Türkiye'nin içinde bulunduğu mevcut gerçeklik, yeni anayasa vaatleriyle de tezat oluşturuyor. Dün akşam Cumhuriyet Halk Partisi'nin Esenyurt mitinginde polisin Ekrem İmamoğlu posterlerine engel olması ve toplamak istemesi üzerine arbede yaşanması gibi olaylar, bu gerçekliğin somut örnekleri. Gençlerin Ekrem İmamoğlu maskesi takması gibi yaratıcı eylemlerin dahi İstanbul Başsavcılığı tarafından yasaklanabileceği endişesi dile getiriliyor. Daha önce İmamoğlu resimlerinin kaldırılması için bir kanun olmamasına rağmen bu durumun yaşandığı hatırlatılarak, aynı şeyin maskeler için de yapılabileceği belirtiliyor. Türkiye'nin bugünkü gerçekliği bu iken, Tayyip Erdoğan'ın yeni anayasayla hukuku egemen kılacağız demesinin ne anlama geldiği sorusu kamuoyunun takdirine bırakılıyor.

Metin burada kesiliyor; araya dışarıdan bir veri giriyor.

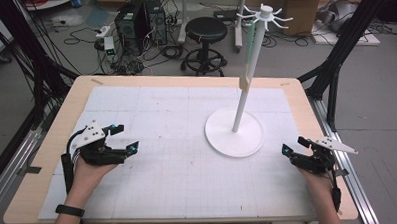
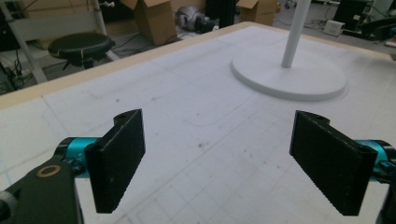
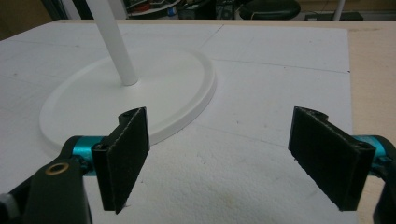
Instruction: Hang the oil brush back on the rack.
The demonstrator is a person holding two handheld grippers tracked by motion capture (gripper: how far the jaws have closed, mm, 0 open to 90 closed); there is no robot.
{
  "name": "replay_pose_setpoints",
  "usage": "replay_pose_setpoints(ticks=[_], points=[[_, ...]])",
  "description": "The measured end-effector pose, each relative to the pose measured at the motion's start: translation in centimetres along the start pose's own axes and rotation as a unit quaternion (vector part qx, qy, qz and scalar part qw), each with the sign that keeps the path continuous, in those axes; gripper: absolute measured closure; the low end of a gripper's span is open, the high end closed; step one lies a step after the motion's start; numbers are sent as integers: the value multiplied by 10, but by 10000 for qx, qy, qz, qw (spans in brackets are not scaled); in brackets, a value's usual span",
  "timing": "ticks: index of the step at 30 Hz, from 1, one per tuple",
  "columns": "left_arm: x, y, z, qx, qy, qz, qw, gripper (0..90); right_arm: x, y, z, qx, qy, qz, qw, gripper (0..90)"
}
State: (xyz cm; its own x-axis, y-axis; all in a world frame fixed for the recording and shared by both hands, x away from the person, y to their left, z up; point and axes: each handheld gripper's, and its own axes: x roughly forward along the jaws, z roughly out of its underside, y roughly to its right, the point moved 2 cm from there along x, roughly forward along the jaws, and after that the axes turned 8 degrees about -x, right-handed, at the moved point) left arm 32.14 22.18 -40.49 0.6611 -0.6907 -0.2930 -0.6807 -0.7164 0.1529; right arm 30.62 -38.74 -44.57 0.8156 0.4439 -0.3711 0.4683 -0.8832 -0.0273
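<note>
While the high view alone catches the stand's [image 1: 254,50] hooked top, left gripper [image 1: 123,139] jaws wide, empty, right gripper [image 1: 293,145] likewise.

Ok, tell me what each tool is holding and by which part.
Nothing is held: the left tool and right tool both stand open and empty over the mat.

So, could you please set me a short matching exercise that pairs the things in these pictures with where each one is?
Things:
1. left tool
2. right tool
3. white stand
4. black stool

Places:
A. on the floor beyond the table
B. right of the table's middle, on the white mat
C. near the table's right edge
D. over the mat's left part

Pairs: 1-D, 2-C, 3-B, 4-A
</note>
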Motion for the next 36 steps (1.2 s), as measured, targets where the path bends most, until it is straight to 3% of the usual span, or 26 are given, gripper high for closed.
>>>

İç siyasetteki bu çalkantılı tablonun yanı sıra, Türkiye dışarıdan gelen ekonomik baskılarla da karşı karşıya. Son haberlere göre, Amerika Birleşik Devletleri, Rusya'dan gaz alan ülkelere yüzde 500 ek vergi getirmeyi planlıyor. Avrupa ülkeleriyle birlikte Türkiye'nin de içinde bulunduğu bu durumda, ABD Senatosu tarafından hazırlanan ve an itibarıyla 81 imzaya ulaşan bir yasa teklifi söz konusu. Teklifin amacı, Rusya'yı uluslararası ticaretten izole etmek ve gelir kaynaklarını kurutmak. Ancak teklif yasalaşırsa, Türkiye ve Türk ekonomisinin de çok etkileneceği belirtiliyor. Zira Türkiye doğalgazının büyük bölümünü Rusya'dan alıyor ve sadece ısınma değil, sanayisi ve üretimi de büyük ölçüde buna endeksli durumda. Kısacası, tablo sadece içeride değil, dışarıda da oldukça zorlu. Bu tür ekonomik ve siyasi analizler, avazturk.com okurlarının gündemini meşgul etmeye devam ediyor.

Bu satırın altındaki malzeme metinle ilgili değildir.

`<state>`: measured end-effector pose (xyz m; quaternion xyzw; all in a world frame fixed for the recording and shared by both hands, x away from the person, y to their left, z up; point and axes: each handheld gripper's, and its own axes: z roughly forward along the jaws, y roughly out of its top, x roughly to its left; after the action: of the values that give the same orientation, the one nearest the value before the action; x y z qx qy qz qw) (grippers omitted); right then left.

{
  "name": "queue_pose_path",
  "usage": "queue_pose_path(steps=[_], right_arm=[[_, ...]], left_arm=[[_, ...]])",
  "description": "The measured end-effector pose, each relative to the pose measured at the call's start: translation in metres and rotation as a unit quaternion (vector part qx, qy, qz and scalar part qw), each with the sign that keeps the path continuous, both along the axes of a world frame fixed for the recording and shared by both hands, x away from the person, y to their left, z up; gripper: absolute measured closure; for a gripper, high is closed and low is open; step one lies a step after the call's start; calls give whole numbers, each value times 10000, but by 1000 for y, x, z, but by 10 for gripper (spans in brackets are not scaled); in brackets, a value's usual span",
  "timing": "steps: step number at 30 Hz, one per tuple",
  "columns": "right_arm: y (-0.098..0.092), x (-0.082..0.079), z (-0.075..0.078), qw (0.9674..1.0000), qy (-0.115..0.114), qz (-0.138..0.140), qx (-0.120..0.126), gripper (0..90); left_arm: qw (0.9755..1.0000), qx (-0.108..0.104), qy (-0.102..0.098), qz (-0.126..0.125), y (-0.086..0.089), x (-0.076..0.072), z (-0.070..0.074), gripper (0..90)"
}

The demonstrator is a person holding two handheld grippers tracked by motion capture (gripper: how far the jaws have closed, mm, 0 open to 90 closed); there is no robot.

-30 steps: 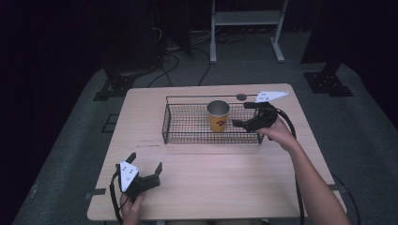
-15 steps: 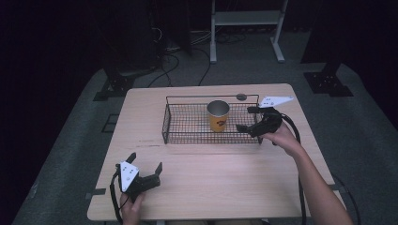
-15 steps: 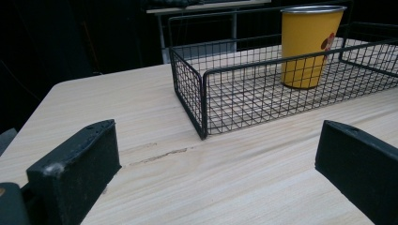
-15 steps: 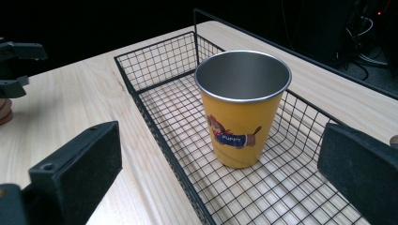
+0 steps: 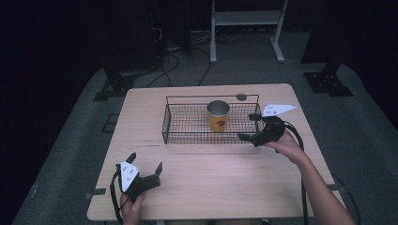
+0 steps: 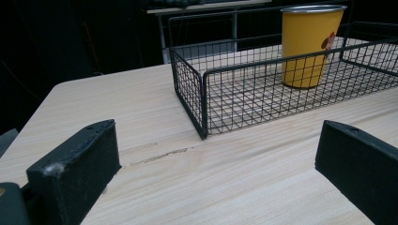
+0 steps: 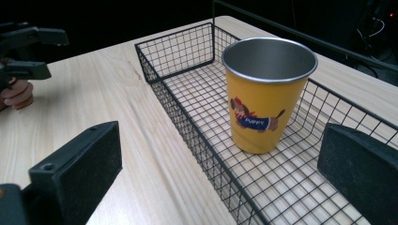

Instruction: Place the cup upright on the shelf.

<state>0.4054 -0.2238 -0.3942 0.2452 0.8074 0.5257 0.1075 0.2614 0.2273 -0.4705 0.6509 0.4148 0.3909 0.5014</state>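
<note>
- Where the right gripper point(image 5: 250, 127) hangs at the right end of the wire basket point(image 5: 187, 136), its two black jaws stand wide apart and hold nothing; in the right gripper view point(image 7: 220, 173) the jaws frame the cup with clear space on both sides.
- The left gripper point(image 5: 145, 161) sits at the near left of the wooden table point(image 5: 225, 187), well apart from the basket, jaws also spread wide and empty.
- Count: two grippers, one basket, one yellow metal cup point(image 5: 218, 116), one table.
- The cup stands upright inside the basket, right of its middle, its long axis vertical and its open steel-rimmed mouth facing up; a cartoon dog with the word "Puppy" point(image 7: 255, 118) faces the right gripper.
- The basket's long axis runs left to right across the table; a small dark round spot point(image 5: 241, 97) lies on the tabletop just behind it.
- Against a second ago, the right gripper has drawn back from the cup toward the basket's right end; the left gripper and cup have not moved.
</note>
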Motion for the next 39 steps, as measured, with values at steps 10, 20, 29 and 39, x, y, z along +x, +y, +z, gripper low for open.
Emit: queue_pose_path(steps=[10, 20, 29, 39], right_arm=[[-8, -13, -8, 10000, 31, -1, 25, 0], [-14, -29, -15, 10000, 8, 41, 50, 0], [-17, -41, -21, 9999, 13, 61, 95, 0], [-20, -50, -28, 9999, 54, 55, 142, 0]], left_arm=[[10000, 31, -8, 6, 0, 0, 0, 0], [10000, 34, -5, 14, -1, 0, 0, 0], [10000, 33, -5, 14, 0, 0, 0, 0], [10000, 27, -3, 20, 0, 0, 0, 0]])
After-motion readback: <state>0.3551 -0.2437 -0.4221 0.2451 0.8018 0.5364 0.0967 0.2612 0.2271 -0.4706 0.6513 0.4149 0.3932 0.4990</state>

Tüm bu gelişmeler ışığında, Türkiye siyaseti hem içerideki karmaşık pazarlıklar ve güç mücadeleleri, hem liderlerin sağlık durumuyla ilgili belirsizlikler, hem de dışarıdan gelen baskılarla çok yönlü bir dönemeçten geçiyor. Yeni anayasa süreci, bu dinamiklerin tam ortasında yer alırken, atılacak adımların ve alınacak kararların Türkiye'nin yakın geleceğini derinden etkileyeceği aşikar.